Aunque nos parezca que los anticonceptivos son algo reciente en nuestra historia nada más lejos de la realidad. En el Antiguo Egipto no sólo encontramos las pruebas de embarazo más antiguas sino también unos curiosos métodos anticonceptivos.

Las primeras recetas aparecen en el Papiro Petri en el 1850 aC y consistían en insertar en la vagina una pasta fabricada con excremento de cocodrilo. También el Papiro Ebers ofrece soluciones para evitar el embarazo como humedecer hilaza con miel e introducirla.

Desde el Mundo Clásico nos llegan métodos bastante más llamativo como por ejemplo el de Soranus de Éfeso, un médico que vivió en el siglo II aC y que ofrecían diferentes recetas. La primera era beber tras el coito el agua empleada en las herrerías para enfriar el hierro candente, no se si evitaría embarazos pero desde luego no era muy buena para la salud.
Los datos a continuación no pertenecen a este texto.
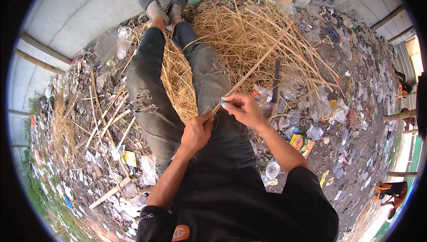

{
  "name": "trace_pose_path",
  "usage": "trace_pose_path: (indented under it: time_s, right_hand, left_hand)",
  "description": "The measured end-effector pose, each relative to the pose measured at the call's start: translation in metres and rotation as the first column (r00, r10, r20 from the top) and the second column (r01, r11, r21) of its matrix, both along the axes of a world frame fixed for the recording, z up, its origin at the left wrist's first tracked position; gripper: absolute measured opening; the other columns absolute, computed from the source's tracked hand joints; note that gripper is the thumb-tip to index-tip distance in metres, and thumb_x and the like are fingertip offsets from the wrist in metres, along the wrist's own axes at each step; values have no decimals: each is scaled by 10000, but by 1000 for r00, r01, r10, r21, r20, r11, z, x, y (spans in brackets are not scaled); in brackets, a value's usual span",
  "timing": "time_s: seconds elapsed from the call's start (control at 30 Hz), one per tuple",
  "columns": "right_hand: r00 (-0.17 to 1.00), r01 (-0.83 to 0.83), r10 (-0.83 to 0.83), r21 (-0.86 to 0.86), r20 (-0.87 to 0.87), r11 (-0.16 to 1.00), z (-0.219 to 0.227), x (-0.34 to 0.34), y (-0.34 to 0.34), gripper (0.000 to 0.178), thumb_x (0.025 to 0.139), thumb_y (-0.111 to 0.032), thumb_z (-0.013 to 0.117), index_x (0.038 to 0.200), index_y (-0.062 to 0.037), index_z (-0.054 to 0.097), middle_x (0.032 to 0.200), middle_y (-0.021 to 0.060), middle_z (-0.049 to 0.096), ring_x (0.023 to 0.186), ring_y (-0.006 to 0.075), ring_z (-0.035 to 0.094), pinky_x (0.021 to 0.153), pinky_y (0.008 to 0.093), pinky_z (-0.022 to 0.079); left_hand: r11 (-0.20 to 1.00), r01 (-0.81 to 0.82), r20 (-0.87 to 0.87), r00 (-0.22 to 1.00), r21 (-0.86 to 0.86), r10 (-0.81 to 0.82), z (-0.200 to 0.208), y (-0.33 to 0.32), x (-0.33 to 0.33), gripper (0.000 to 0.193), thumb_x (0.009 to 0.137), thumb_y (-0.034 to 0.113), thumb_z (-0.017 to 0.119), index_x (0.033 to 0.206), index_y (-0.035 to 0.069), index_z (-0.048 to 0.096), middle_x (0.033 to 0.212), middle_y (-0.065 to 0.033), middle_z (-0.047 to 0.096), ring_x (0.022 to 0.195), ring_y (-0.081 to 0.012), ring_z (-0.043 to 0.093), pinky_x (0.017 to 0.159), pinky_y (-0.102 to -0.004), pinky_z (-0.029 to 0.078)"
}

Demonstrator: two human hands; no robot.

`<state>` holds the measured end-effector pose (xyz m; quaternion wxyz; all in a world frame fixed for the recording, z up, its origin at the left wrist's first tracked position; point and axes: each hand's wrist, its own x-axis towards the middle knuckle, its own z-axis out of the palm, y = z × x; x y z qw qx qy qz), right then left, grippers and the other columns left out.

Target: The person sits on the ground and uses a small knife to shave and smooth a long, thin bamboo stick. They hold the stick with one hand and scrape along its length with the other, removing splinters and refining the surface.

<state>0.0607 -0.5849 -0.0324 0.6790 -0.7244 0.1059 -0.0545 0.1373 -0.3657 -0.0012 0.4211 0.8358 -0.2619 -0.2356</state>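
A long, thin bamboo strip (255, 67) slants from my lap up to the right, over the straw-coloured pile. My left hand (197, 134) is closed on its near end, thumb and fingers pinched together above my thigh. Just beyond, my right hand (244, 110) is closed on the same strip with its fingertips. A small blue piece (225, 102) shows at the right thumb and fingertips; whether it is a finger wrap or something held, I cannot tell. Below my hands, a fine loose fibre seems to curl against the torn dark trousers (209, 70).
A heap of thin shavings (242, 33) lies beyond and between my outstretched legs. A dark flat bar (276, 79) rests at its right. Plastic litter (338, 108) and loose sticks (106, 122) cover the ground. A pale wall (98, 6) stands past my feet; a person (393, 195) is far right.
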Motion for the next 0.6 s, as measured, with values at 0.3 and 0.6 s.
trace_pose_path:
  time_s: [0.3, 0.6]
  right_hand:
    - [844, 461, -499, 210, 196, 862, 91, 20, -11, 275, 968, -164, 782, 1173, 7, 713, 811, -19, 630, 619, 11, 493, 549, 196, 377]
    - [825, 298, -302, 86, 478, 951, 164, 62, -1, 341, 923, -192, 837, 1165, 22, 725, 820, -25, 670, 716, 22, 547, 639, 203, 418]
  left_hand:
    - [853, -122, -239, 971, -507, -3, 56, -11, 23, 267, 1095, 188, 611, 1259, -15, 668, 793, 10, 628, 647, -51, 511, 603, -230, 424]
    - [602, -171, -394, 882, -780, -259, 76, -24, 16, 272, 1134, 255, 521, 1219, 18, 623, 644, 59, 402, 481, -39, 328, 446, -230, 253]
La segunda consistía en que, tras la relación sexual, la mujer debía ponerse en cuclillas y estornodar y para asegurarse saltar siete veces.

También contaban con otro método y era algo muy parecido a nuestra píldora del día después, el silfio. Era una planta que crecía cerca de Cirene, en la actual Líbia, a la que se atribuían numerosas cualidades. Plinio el Viejo menciona usos para  el dolor de garganta, la tos, la fiebre, la indigestión  o las verrugas, entre otras. Pero sobre todo su uso principal era abortivo al provocar la menstruación.

Era tal su demanda que, unido al hecho de que no se podía cultivar, hizo que se extinguiera en el siglo I.

Y nosotros creyendo que esto de los anticonceptivos era cosa nuestra.